[Data to examine Boundary: Start]
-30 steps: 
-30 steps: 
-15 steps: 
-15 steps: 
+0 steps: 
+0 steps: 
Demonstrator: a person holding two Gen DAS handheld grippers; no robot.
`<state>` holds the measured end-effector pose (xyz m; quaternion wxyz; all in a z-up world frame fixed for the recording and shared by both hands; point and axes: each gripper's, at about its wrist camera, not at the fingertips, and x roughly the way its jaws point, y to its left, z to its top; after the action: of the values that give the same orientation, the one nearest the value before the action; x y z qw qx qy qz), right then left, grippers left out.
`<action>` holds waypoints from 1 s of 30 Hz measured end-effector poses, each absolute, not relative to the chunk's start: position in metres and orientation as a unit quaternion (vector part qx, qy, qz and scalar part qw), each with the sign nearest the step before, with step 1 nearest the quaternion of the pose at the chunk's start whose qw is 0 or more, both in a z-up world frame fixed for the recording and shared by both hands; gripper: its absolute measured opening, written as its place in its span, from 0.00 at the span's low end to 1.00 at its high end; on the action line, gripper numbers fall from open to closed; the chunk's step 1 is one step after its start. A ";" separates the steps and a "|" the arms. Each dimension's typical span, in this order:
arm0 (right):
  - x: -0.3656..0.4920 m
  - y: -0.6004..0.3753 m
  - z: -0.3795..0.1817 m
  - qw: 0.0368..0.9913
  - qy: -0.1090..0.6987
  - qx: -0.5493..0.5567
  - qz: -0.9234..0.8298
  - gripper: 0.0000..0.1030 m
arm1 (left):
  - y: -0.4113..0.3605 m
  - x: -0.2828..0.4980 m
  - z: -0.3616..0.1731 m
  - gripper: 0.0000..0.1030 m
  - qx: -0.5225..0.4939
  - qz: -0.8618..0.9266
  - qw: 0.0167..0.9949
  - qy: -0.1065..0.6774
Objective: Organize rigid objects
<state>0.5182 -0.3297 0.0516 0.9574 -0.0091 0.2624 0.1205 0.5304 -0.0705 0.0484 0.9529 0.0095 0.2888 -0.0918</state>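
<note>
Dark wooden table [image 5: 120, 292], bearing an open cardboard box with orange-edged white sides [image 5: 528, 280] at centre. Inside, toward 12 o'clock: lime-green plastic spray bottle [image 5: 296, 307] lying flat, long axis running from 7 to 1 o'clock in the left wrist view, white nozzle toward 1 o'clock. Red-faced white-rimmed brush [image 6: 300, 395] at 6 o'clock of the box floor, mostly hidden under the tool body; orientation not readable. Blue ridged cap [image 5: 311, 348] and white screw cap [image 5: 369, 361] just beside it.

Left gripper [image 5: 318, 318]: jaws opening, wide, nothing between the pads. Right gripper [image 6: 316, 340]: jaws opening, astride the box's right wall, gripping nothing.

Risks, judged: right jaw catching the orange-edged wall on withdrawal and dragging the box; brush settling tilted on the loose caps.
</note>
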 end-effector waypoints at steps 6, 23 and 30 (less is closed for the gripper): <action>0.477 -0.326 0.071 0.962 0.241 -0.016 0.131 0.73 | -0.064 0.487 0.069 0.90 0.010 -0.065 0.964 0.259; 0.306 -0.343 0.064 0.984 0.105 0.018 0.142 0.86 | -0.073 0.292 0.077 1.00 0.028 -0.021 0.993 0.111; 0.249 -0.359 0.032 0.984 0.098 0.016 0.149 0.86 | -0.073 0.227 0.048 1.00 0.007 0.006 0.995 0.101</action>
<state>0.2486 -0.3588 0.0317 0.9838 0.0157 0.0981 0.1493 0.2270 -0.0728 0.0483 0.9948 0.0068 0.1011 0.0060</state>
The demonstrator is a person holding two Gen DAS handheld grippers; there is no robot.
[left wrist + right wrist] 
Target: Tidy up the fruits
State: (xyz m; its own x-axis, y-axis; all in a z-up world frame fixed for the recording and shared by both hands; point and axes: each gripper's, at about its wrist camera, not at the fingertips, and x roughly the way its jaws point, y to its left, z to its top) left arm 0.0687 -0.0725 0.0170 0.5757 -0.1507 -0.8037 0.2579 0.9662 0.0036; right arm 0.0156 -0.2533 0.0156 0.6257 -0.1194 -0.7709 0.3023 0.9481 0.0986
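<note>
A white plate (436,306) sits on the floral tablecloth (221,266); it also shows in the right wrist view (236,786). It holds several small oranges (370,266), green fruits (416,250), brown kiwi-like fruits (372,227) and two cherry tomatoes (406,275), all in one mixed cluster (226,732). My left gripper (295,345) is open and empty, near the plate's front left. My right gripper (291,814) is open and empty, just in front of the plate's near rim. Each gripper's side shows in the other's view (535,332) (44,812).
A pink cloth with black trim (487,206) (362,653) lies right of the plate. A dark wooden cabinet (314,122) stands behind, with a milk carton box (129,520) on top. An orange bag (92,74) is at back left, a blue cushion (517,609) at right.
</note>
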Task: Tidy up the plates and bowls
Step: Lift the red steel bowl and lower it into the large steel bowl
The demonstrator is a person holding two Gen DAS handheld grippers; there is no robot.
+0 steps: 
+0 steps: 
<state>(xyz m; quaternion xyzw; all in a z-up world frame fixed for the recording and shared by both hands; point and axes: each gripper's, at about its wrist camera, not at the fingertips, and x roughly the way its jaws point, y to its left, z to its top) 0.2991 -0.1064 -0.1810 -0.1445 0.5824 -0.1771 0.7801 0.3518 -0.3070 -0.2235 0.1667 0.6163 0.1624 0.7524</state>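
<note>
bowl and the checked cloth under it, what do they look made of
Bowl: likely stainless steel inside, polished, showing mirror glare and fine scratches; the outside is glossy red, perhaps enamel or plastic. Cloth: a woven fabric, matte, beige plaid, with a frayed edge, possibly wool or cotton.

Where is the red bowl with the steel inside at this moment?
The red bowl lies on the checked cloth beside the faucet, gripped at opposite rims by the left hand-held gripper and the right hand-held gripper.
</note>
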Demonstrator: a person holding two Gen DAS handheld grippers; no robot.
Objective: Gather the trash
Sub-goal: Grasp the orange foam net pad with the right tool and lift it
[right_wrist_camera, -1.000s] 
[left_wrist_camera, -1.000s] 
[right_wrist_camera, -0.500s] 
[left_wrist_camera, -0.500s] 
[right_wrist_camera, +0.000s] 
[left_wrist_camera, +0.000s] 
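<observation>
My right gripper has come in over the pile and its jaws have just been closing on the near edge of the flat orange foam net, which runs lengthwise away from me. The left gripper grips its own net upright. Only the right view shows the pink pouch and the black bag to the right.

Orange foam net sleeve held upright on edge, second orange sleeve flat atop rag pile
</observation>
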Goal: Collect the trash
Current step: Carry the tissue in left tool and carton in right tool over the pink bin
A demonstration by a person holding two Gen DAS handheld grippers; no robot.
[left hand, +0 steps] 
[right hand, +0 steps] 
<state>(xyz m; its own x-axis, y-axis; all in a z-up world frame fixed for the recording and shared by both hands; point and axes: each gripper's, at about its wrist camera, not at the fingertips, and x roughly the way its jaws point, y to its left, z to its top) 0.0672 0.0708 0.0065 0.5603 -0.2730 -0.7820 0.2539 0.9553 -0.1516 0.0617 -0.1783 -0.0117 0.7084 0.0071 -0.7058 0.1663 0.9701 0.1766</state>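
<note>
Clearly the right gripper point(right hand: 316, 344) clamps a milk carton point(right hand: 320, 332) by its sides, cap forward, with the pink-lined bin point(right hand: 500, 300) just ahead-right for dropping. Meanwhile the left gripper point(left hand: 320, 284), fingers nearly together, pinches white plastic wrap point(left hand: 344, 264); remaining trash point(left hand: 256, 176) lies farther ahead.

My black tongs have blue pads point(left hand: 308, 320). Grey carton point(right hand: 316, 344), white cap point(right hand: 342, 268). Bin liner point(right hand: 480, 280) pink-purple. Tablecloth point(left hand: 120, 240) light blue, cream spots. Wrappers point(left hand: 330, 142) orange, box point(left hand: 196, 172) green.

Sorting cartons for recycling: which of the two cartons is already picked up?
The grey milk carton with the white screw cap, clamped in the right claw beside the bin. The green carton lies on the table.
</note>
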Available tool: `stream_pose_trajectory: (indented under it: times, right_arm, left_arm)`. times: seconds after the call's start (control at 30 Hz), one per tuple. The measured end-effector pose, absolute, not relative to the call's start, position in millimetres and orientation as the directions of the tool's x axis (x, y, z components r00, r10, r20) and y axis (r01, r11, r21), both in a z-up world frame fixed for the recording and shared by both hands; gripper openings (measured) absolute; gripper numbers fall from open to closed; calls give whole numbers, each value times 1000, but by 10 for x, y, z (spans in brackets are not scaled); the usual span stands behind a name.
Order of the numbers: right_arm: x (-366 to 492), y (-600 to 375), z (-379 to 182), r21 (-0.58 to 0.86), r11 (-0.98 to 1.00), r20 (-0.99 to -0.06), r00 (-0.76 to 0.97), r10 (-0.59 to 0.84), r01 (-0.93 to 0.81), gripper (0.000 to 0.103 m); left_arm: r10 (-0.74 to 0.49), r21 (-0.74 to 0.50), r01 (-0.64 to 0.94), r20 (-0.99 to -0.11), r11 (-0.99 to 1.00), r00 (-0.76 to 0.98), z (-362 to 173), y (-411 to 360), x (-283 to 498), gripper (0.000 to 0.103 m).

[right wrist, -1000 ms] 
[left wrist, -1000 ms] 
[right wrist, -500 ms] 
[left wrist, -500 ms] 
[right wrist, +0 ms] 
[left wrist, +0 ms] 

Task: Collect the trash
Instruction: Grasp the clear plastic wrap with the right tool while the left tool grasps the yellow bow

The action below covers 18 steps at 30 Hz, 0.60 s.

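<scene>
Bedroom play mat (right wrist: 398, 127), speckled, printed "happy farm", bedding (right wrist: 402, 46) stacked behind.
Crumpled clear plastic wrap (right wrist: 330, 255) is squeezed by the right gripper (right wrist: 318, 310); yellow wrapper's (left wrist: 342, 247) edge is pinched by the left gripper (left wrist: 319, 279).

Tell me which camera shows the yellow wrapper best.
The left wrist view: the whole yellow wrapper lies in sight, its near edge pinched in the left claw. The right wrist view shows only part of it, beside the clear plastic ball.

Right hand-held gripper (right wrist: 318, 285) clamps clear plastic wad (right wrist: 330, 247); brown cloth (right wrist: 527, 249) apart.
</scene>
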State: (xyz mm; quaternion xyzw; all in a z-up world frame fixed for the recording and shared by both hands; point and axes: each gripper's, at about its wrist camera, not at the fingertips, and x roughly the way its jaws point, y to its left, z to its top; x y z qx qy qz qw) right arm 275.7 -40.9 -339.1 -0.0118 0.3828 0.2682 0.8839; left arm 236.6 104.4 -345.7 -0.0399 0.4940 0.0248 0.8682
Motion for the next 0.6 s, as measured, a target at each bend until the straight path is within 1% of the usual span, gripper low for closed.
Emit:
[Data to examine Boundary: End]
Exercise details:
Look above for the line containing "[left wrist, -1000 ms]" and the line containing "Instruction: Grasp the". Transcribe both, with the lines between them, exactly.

Task solution:
[left wrist, -1000 ms] 
[right wrist, -500 ms] 
[left wrist, -500 ms] 
[right wrist, +0 ms] 
[left wrist, +0 ms] 

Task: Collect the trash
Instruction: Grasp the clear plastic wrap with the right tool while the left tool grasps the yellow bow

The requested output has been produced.